A San Paolo, intanto, gli attivisti sono stati allontanati con la forza dalla sede di JBS, dopo avere interrotto una presentazione agli azionisti, scandendo slogan ed esponendo striscioni con le scritte in portoghese “#RispettateL’Amazzonia” e “JBS: il tuo profitto, la nostra estinzione”. Altri dieci attivisti hanno protestato all’ingresso del complesso JBS, e alcuni di loro si sono ammanettati alle ringhiere. Altri ancora hanno esposto un grande striscione con la scritta “JBS profits, forests burn” (“JBS trae profitto, le foreste bruciano”): un riferimento sia ai legami dell’azienda con la deforestazione in Amazzonia, sia al contributo spropositato dell’agricoltura industriale al cambiamento climatico. Un gigantesco striscione di 1.200 metri quadrati con lo stesso messaggio è stato installato dai climber di Greenpeace Brasile sul tetto di un edificio JBS adiacente.
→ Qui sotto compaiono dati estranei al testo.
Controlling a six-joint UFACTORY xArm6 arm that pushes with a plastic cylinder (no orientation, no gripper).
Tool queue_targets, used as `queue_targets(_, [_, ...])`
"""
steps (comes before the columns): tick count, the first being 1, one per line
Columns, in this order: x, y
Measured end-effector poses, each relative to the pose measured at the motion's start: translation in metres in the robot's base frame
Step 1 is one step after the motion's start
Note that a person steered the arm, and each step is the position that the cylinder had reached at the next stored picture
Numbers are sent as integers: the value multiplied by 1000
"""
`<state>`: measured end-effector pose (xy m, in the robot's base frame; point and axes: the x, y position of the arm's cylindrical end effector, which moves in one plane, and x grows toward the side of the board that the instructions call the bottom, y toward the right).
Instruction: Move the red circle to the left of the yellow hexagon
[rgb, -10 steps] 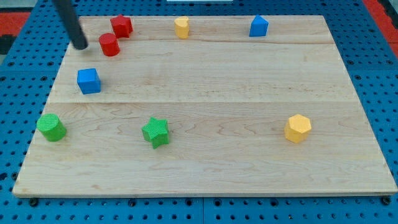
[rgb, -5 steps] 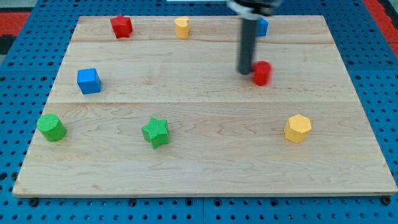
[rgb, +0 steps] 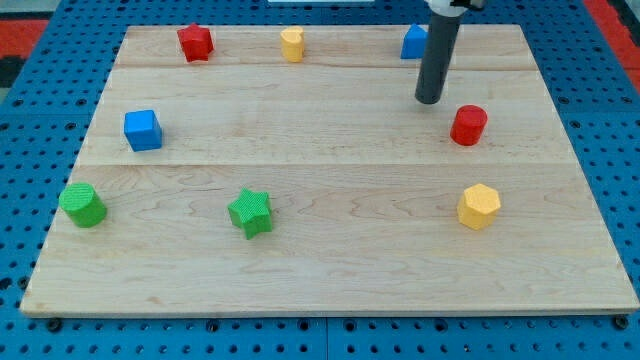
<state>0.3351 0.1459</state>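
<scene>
Wooden board (rgb: 330, 250) on blue pegboard fills your camera view. You'll see my tip (rgb: 429, 100), a bare rod holding nothing, just left of the red circle (rgb: 468, 125), apart from it. That circle sits beyond the yellow hexagon (rgb: 479, 206), slightly left.

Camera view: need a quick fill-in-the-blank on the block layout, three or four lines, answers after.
1. The red circle sits toward the view's ____ from the yellow hexagon.
2. My tip is to the view's upper ____ of the red circle, not touching it.
3. The green star lies to the view's ____ of the green cylinder.

Answers: top; left; right
</scene>
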Motion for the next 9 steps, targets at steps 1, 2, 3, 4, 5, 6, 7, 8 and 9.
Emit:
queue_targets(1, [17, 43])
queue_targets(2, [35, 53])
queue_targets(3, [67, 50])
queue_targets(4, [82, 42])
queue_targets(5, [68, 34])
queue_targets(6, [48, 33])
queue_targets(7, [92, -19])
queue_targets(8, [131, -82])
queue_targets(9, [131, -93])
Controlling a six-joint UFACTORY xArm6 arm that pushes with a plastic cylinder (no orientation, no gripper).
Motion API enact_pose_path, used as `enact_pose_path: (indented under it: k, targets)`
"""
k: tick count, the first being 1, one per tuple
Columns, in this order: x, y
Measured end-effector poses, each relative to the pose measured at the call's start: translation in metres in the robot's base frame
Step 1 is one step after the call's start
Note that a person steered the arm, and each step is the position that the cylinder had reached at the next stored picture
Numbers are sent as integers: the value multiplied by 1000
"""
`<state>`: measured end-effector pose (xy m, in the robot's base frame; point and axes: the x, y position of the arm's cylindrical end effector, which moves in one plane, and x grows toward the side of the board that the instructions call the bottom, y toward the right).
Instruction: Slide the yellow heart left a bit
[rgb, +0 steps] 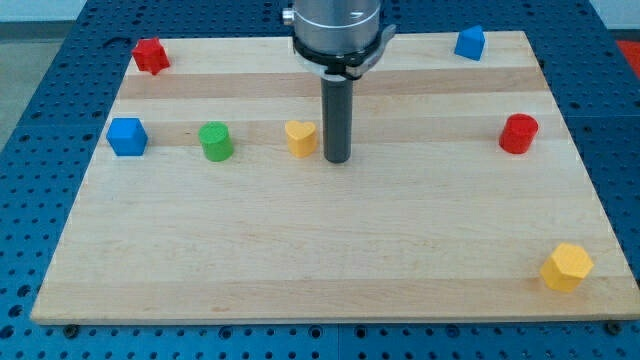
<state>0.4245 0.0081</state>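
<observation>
The yellow heart (301, 137) lies on the wooden board (330, 250), a little left of the middle and toward the view's top. My tip (337, 159) rests on the board just to the right of the heart, with a narrow gap between them; I cannot tell if they touch. A green cylinder (215, 141) stands to the left of the heart, and a blue cube (127, 136) stands further left in the same row.
A red block (150, 55) sits at the top left corner. A blue block (469, 43) sits at the top right. A red cylinder (518, 133) stands at the right. A yellow hexagonal block (567, 266) sits at the bottom right.
</observation>
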Motion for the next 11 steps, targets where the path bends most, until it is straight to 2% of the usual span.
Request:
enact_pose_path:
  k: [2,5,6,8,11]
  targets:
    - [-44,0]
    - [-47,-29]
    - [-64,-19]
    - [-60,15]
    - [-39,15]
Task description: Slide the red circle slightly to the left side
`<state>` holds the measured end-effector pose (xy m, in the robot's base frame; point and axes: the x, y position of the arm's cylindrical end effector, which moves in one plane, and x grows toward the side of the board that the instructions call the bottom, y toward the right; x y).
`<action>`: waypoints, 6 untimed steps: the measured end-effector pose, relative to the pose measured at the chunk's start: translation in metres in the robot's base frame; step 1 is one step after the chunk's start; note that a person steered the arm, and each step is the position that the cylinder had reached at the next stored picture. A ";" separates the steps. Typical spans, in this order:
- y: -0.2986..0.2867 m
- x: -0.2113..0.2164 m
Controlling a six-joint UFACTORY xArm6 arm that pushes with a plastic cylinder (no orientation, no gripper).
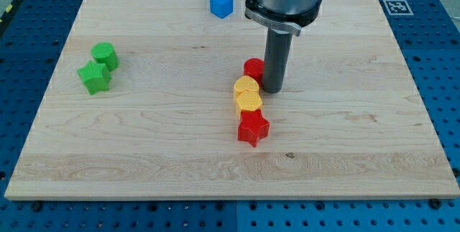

Due degli attivisti hanno inoltre impersonato i fratelli miliardari a capo di JBS, Joesley e Wesley Batista, il cui coinvolgimento in una serie di scandali di corruzione di alto profilo è ben noto.
«Chiediamo che la quotazione di JBS venga bloccata e che l’autorità di regolamentazione olandese – il Bureau Financieel Toezicht – intervenga. Abbiamo urgentemente bisogno che i governi chiedano conto all’agricoltura industriale dei danni che sta causando in tutto il mondo, per fermare questo colosso della carne bovina», conclude Borghi.
Le proteste arrivano pochi giorni dopo che la Securities and Exchange Commission statunitense ha dato il via libera alla richiesta della JBS di quotare le sue azioni alla Borsa di New York. La quotazione è abbinata a una ristrutturazione che trasferisce la società madre della JBS dal Brasile ai Paesi Bassi e che aumenterebbe anche il controllo dei voti dei miliardari fratelli Batista dal 48% a quasi l’85%, limitando la capacità degli azionisti di minoranza di influenzare l’azienda su questioni ambientali o di diritti umani. All’inizio di aprile è stato reso noto che una donazione di 5 milioni di dollari da parte di Pilgrim’s Pride, un’azienda di pollame di proprietà della JBS, è stata la più cospicua elargizione al fondo per l’insediamento del presidente degli Stati Uniti Donald Trump.